Errors in Python have a very specific form, called a traceback. Let’s examine one:

In [170]:
#Your code goes here

This particular traceback has two levels. You can determine the number of levels by looking for the number of arrows on the left hand side. In this case:

- The first shows code from the cell above, with an arrow pointing to **Line 10** (which is favorite_ice_cream()).

- The second shows some code in the function favorite_ice_cream, with an arrow pointing to **Line 8** (which is print(ice_creams[3])).

The last level is the actual place where the error occurred. The other level(s) show what function the program executed to get to the next level down. So, in this case, the program first performed a function call to the function favorite_ice_cream. Inside this function, the program encountered an error on Line 6, when it tried to run the code print(ice_creams[3]).

___
### Long Tracebacks
Sometimes, you might see a traceback that is very long -- sometimes they might even be 20 levels deep! This can make it seem like something horrible happened, but the length of the error message does not reflect severity, rather, it indicates that your program called many functions before it encountered the error. Most of the time, the actual place where the error occurred is at the bottom-most level, so you can skip down the traceback to the bottom.
___

So what error did the program actually encounter? In the last line of the traceback, Python helpfully tells us the category or type of error (in this case, it is an IndexError) and a more detailed error message (in this case, it says “list index out of range”).

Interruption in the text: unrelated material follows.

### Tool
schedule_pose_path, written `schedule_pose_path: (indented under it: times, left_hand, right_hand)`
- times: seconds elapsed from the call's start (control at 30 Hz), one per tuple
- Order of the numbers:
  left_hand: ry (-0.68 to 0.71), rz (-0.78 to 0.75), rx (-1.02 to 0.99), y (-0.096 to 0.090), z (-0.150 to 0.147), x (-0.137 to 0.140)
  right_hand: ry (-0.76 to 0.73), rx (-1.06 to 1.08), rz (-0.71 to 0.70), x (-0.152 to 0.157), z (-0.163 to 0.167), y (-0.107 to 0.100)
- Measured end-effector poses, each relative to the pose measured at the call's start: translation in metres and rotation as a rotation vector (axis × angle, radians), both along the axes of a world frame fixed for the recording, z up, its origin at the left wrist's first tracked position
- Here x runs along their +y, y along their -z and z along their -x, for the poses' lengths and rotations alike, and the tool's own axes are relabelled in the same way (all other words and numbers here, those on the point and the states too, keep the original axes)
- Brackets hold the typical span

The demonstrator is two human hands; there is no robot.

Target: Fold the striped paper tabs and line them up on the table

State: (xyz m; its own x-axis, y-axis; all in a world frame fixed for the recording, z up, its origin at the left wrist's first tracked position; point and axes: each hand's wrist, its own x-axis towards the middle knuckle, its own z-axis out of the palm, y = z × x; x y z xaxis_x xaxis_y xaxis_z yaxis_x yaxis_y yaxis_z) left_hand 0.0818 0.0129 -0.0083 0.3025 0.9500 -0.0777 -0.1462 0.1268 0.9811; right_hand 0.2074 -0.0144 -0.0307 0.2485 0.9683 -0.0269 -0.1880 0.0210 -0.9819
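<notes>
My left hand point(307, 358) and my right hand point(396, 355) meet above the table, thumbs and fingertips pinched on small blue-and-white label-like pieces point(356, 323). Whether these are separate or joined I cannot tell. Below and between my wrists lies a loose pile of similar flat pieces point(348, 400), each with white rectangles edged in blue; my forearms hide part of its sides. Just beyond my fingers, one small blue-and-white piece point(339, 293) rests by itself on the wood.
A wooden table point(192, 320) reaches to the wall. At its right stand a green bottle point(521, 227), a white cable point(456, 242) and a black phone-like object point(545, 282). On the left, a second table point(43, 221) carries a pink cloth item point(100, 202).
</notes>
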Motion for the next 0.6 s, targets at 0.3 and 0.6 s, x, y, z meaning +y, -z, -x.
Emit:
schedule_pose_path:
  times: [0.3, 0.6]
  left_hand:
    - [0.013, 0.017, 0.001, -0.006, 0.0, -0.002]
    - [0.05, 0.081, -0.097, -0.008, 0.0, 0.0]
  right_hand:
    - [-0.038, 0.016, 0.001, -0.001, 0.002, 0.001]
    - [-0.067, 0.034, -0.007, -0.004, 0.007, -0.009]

If you encounter an error and don’t know what it means, it is still important to read the traceback closely. That way, if you fix the error, but encounter a new one, you can tell that the error changed. Additionally, sometimes knowing where the error occurred is enough to fix it, even if you don’t entirely understand the message.

If you do encounter an error you don’t recognize, try looking at the [ official documentation](https://docs.python.org/3/library/exceptions.html) on errors. However, note that you may not always be able to find the error there, as it is possible to create custom errors. In that case, hopefully the custom error message is informative enough to help you figure out what went wrong.

###  Syntax Errors
When you forget a colon at the end of a line, accidentally add one space too many when indenting under an if statement, or forget a parenthesis, you will encounter a syntax error. This means that Python couldn’t figure out how to read your program. This is similar to forgetting punctuation in English: for example, this text is difficult to read there is no punctuation there is also no capitalization why is this hard because you have to figure out where each sentence ends you also have to figure out where each sentence begins to some extent it might be ambiguous if there should be a sentence break or not

People can typically figure out what is meant by text with no punctuation, but people are much smarter than computers. If Python doesn’t know how to read the program, it will give up and inform you with an error. For example:

In [None]:
def some_function()
    msg = 'hello, world!'
    print(msg)
     return msg

Here, Python tells us that there is a SyntaxError on line 1, and even puts a little arrow in the place where there is an issue. In this case the problem is that the function definition is missing a colon at the end.

Actually, the function above has two issues with syntax. If we fix the problem with the colon, we see that there is also an IndentationError, which means that the lines in the function definition do not all have the same indentation:



In [None]:
def some_function():
    msg = 'hello, world!'
    print(msg)
     return msg

Both SyntaxError and IndentationError indicate a problem with the syntax of your program, but an IndentationError is more specific: it always means that there is a problem with how your code is indented.

### Variable Name Errors
Another very common type of error is called a NameError, and occurs when you try to use a variable that does not exist. For example:

In [143]:
#Your code goes here

Variable name errors come with some of the most informative error messages, which are usually of the form “name ‘the_variable_name’ is not defined”.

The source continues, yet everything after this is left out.